Action item: Write out exactly the lines below that run from the one containing "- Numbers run" through the one containing "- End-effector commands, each", both included, with no other lines.

*** Data supplied

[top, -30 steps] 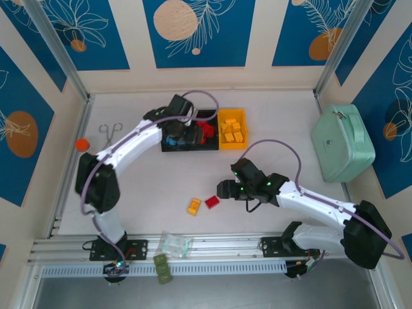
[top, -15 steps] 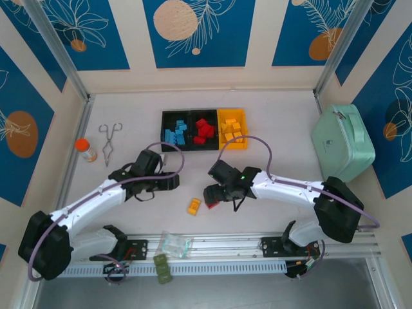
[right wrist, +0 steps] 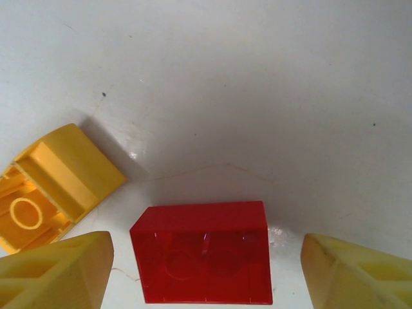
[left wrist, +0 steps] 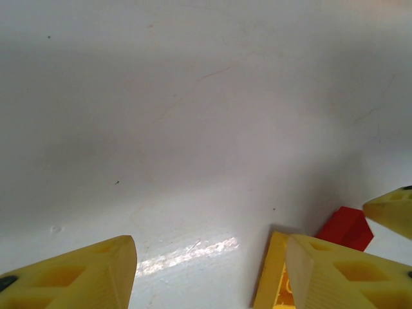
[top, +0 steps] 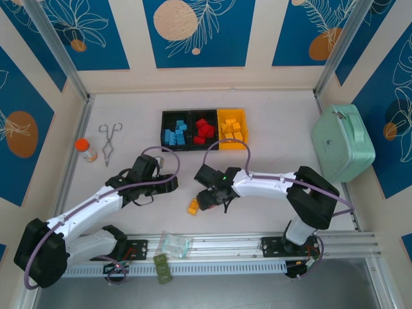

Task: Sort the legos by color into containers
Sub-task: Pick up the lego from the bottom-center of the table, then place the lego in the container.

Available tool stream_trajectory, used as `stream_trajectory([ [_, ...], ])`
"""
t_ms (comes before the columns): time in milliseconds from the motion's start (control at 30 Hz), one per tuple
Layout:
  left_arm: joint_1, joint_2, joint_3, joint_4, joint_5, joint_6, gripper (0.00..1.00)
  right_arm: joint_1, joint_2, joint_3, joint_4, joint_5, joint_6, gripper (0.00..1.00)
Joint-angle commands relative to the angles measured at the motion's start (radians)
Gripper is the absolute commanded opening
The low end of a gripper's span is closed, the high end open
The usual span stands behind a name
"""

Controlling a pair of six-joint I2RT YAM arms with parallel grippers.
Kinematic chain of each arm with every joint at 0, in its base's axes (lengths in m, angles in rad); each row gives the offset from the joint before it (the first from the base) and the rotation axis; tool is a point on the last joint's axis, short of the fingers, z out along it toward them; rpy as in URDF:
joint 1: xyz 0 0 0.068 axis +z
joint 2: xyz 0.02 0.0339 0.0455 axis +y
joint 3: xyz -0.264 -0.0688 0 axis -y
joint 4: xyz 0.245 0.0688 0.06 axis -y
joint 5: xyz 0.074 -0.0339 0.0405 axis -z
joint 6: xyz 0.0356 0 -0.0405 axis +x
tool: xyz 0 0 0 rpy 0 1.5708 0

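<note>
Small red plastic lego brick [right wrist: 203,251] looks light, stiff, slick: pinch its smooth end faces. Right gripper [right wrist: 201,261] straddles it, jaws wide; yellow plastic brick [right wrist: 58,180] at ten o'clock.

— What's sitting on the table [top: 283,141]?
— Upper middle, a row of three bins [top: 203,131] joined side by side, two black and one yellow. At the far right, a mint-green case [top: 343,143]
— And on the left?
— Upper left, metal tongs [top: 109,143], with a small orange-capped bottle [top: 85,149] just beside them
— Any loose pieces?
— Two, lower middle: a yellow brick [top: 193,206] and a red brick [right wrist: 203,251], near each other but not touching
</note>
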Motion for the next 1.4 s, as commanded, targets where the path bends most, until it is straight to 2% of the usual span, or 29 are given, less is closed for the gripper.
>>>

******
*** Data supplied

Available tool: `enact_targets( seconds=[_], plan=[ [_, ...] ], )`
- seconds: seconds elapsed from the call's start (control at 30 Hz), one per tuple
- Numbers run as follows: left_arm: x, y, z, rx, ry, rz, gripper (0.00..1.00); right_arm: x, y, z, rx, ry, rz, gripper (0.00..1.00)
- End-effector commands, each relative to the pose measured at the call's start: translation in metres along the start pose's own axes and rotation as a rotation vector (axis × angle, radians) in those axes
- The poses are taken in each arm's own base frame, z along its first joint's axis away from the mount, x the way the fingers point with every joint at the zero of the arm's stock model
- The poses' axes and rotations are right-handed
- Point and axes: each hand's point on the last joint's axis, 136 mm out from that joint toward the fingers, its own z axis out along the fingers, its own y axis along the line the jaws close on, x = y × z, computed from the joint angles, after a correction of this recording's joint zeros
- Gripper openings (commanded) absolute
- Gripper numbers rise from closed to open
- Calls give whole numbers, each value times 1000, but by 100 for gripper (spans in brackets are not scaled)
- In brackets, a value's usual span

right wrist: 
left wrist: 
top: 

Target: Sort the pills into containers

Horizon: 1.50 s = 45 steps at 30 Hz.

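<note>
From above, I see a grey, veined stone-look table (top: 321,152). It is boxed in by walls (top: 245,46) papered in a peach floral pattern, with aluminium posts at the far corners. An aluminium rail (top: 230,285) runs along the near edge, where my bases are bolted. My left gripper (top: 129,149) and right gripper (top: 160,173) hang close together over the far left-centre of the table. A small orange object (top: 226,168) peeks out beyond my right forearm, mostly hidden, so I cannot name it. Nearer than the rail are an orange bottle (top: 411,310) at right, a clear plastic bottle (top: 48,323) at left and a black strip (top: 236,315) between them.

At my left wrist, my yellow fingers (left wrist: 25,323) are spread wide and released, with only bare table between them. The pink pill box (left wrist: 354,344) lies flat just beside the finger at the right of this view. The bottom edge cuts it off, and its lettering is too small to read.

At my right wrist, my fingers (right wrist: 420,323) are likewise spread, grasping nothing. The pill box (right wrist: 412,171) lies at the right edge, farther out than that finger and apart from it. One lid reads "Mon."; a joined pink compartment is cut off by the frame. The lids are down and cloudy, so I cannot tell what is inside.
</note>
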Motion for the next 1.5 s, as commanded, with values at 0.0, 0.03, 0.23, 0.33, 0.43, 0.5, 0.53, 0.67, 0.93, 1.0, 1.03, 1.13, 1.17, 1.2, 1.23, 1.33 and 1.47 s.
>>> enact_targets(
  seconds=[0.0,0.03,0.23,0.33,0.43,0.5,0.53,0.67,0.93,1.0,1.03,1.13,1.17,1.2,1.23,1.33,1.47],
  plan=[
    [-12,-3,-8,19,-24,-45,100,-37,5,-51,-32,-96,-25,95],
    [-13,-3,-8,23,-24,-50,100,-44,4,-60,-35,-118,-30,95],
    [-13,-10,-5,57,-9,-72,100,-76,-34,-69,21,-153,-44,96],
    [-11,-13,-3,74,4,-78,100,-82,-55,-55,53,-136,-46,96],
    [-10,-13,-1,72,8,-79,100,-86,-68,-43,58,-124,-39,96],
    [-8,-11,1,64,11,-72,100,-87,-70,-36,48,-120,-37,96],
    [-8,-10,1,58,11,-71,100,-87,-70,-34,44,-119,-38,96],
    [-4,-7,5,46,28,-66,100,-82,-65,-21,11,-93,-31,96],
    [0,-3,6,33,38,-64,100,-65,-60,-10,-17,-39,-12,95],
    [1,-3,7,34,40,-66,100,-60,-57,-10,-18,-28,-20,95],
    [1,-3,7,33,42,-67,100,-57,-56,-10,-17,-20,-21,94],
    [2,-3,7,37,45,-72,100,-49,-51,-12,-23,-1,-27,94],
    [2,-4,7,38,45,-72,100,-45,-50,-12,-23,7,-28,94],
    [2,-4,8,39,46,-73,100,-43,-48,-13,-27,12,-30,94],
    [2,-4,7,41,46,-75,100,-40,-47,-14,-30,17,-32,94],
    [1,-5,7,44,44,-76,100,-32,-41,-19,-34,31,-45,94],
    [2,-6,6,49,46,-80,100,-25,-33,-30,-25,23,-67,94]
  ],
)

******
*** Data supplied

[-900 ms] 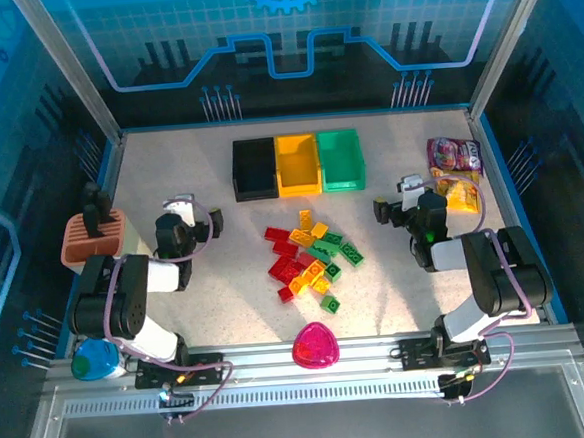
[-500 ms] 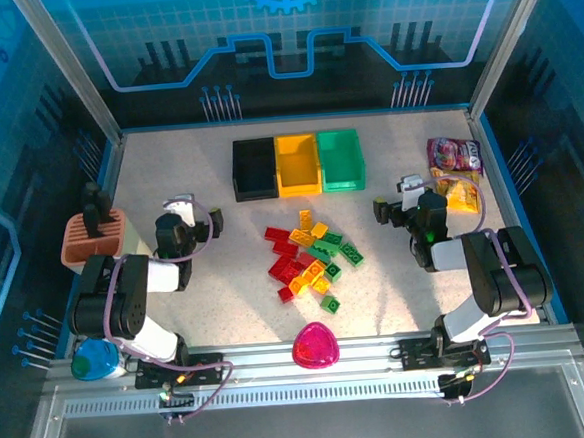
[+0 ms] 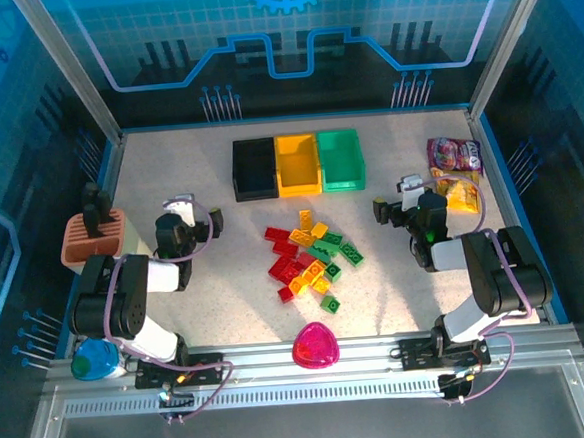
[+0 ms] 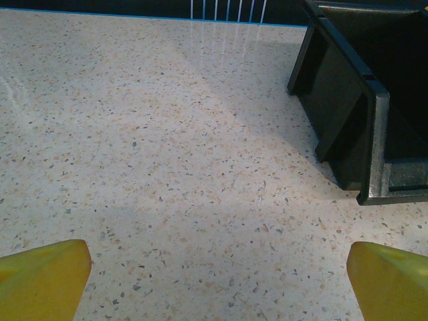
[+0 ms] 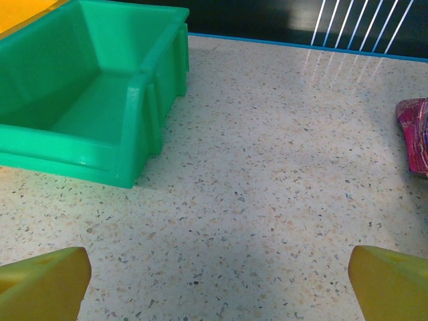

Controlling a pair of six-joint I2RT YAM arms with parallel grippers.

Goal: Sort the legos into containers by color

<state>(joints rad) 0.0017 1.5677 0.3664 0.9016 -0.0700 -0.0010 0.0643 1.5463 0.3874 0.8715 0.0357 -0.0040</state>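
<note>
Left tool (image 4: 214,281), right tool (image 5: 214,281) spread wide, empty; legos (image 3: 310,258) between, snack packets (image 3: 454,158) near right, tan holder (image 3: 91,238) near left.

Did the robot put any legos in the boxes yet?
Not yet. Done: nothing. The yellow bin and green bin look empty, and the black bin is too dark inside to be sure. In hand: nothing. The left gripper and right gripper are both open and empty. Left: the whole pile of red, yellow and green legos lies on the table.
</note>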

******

Answer space:
- Numbers run as follows: left_arm: x, y, z, rx, ry, rz, gripper (0.00..1.00); right_arm: x, y, z, rx, ry, rz, gripper (0.00..1.00)
- End-effector commands, each relative to the pose measured at the call's start: translation in metres along the start pose's own axes and rotation as a rotation vector (axis × angle, radians) in those axes

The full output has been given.